Olimpiadi Parigi 2024 (da Facebook
(Facebook/Paris 2024)

Sport e scuola, due soggetti che iniziano a stare insieme per i giovani stranieri e che andranno a confezionare lo “ius scholae” l’elemento che potrebbe offrire maggiori garanzie per conferire la cittadinanza a giovani perlopiù nati in Italia che hanno frequentato sicuramente il primo ciclo di istruzione, risolvendo il problema dell’apprendimento della lingua italiana, ma anche costruendo una propria cultura e personalità in coerenza con i valori della nostra comunità, della Costituzione, amando la nostra Patria, così come vogliono i nuovi orientamenti sull’educazione civica. È opinione diffusa che lo ius scholae sia un buon compromesso rispetto alla situazione attuale, che costringe un giovane a un parcheggio troppo lungo, fino alla maggiore età, senza diritti, che oggi vengono esercitati in tempi sempre più precoci, creando discriminazioni tra chi ormai si sente simile in tutto agli italiani e per questo cittadini di questo Paese. Sul tema sono state presentate proposte di legge bipartisan (Polverini, Boldrini) che però non sono andate in porto, per disinteresse della politica nel suo insieme che non ha chiarito al suo interno il valore dell’intervento lasciandolo così preda dell’ondeggiante sistema dei rapporti di forza, a fronte del 72% degli italiani che hanno espresso al Censis il proprio consenso (2013).

Olimpiadi Parigi 2024 (da Facebook
(Facebook/Paris 2024)

Oggi, forse sull’onda della sensibilizzazione operata dalle Olimpiadi, il tema è tornato di attualità ed è stato ripreso sia da Forza Italia sia dal Partito Democratico e da altre forze di opposizione.

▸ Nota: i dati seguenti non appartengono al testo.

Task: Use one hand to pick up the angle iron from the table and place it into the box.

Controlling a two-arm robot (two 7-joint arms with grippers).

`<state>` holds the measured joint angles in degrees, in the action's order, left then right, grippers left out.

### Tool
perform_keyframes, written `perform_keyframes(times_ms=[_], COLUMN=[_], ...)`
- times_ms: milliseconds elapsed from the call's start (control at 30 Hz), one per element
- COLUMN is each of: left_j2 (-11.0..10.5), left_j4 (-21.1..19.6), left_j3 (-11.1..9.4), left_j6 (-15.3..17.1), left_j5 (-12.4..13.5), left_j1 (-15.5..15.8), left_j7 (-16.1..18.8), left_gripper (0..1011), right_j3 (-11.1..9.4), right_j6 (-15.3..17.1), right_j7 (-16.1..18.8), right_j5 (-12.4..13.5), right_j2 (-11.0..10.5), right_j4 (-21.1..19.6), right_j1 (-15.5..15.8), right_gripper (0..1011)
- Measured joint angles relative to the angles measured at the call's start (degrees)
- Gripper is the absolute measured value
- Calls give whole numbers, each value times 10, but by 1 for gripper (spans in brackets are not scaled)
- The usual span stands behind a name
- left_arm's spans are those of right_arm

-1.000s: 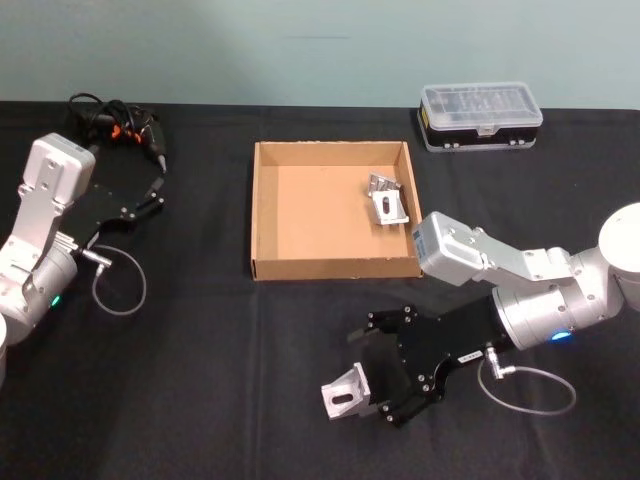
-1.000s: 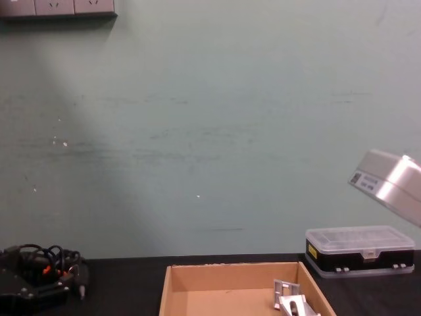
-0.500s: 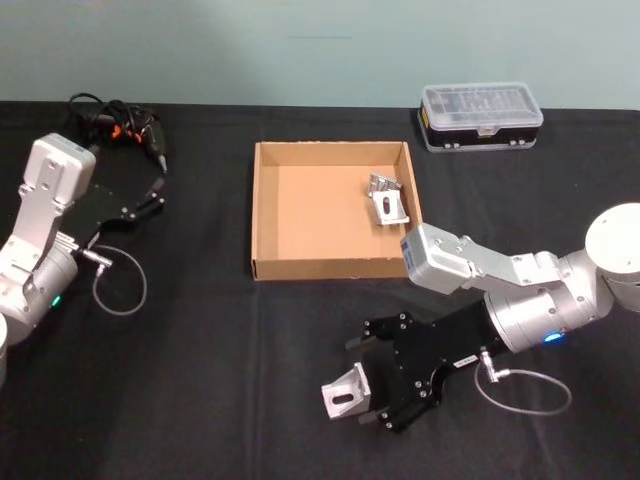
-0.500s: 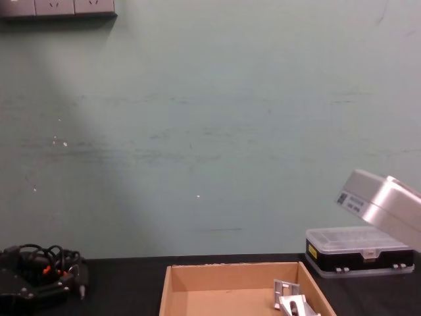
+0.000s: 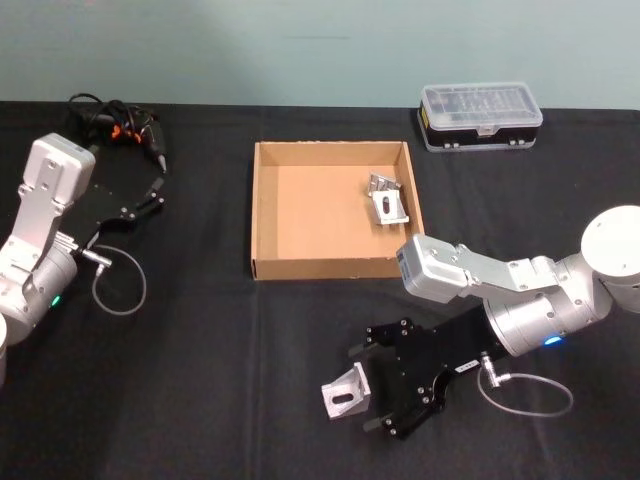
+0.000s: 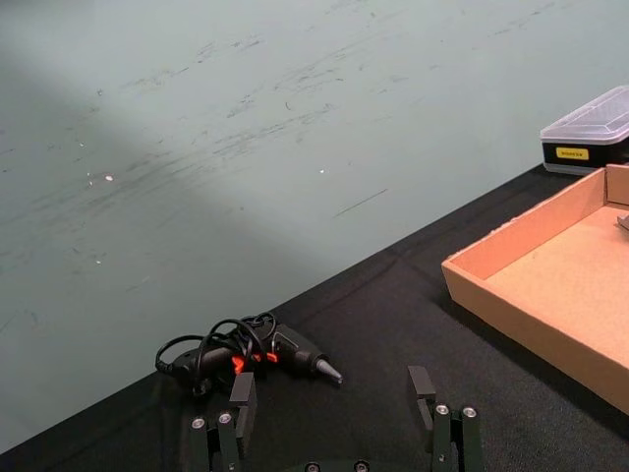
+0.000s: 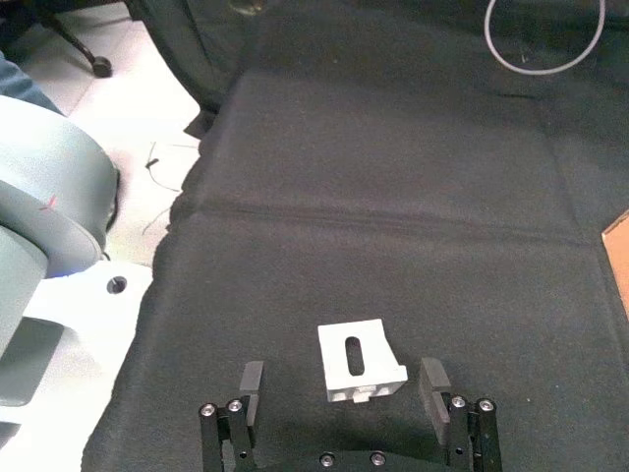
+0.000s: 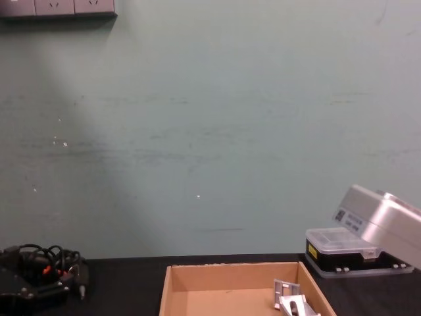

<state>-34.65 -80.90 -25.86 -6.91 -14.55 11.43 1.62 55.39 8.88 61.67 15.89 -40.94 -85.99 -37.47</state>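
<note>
Head view looks steeply down on the table (image 5: 200, 380); chest view faces the wall, low. Both share the box (image 5: 265, 215). Wrist views sit close behind their jaws.

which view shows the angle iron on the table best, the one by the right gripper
The right wrist view: the angle iron lies flat on the table, slot visible, between the open fingers of the right gripper. The head view shows it smaller, at the gripper's tips in front of the box.
</note>
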Motion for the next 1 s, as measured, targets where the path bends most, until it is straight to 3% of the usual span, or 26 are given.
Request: perform_keyframes(times_ms=[200,333,867,1000], left_j2=[0,0,0,0], left_j4=[0,0,0,0], left_j3=[0,0,0,0], left_j6=[0,0,0,0], left_j5=[0,0,0,0], left_j1=[0,0,0,0], left_j7=[0,0,0,0], left_gripper=[1000,1000,1000,1000], right_j3=[1,0,-5,-6], right_j6=[4,6,5,4], right_j7=[-13,-20,-29,-29], right_j5=[-6,-8,-10,-9], right_j2=[2,4,11,13], right_j4=[2,2,7,8], right_j1=[0,1,5,6], right_gripper=[1002,946,474,473])
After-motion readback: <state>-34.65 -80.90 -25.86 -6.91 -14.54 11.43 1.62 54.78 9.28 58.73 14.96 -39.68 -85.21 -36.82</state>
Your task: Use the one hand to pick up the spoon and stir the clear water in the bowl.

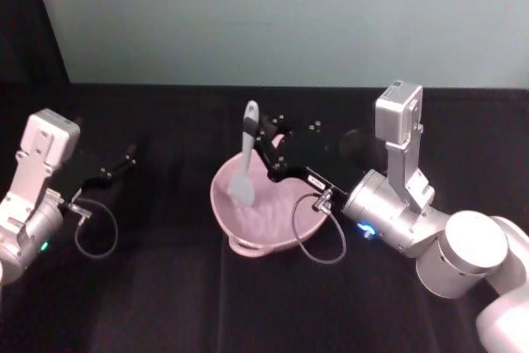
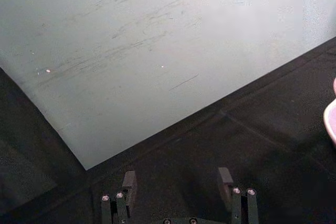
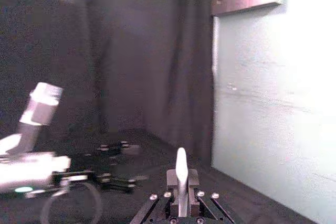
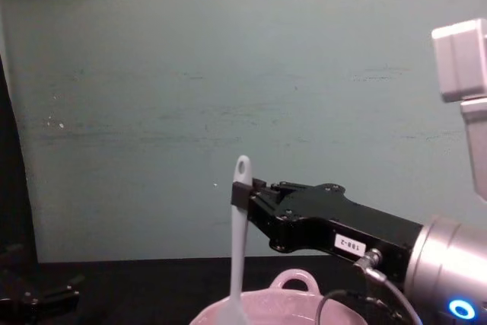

Discutere sul numero di anni di frequenza sembra ozioso se non si vuole ancora trovare qualche scusa per fare marcia indietro. E poi mettere la scuola a baluardo dell’integrazione significa valorizzare una realtà, quella educativa, da anni impegnata su questo fronte con successi che si possono registrare anche sul versante della qualità della formazione. È infatti l’educazione che offre la garanzia per la costruzione di una cittadinanza impegnata per lo sviluppo della società. Ciò che è stato fatto fino a qui da dirigenti e docenti va sostenuto e potenziato e ampliato ai minori non accompagnati che parcheggiano in mano alle prefetture. Anche quest’anno gli studenti caleranno e solo i giovani di origine straniera potranno assicurare una certa base che potrà andare incontro alle esigenze del mercato del lavoro. Il pericolo è che la nostra comunità nazionale tenda a rinchiudersi alla ricerca di un’identità statica, che non è più interessante nemmeno per i giovani italiani, i quali non vogliono guardare all’indietro, ma aprirsi ad altri popoli ed altre culture. L’ingresso degli immigrati fa fare un salto di qualità al nostro sistema scolastico, che come è stato precisato in alcuni documenti dello stesso ministero, va verso l’internazionalizzazione.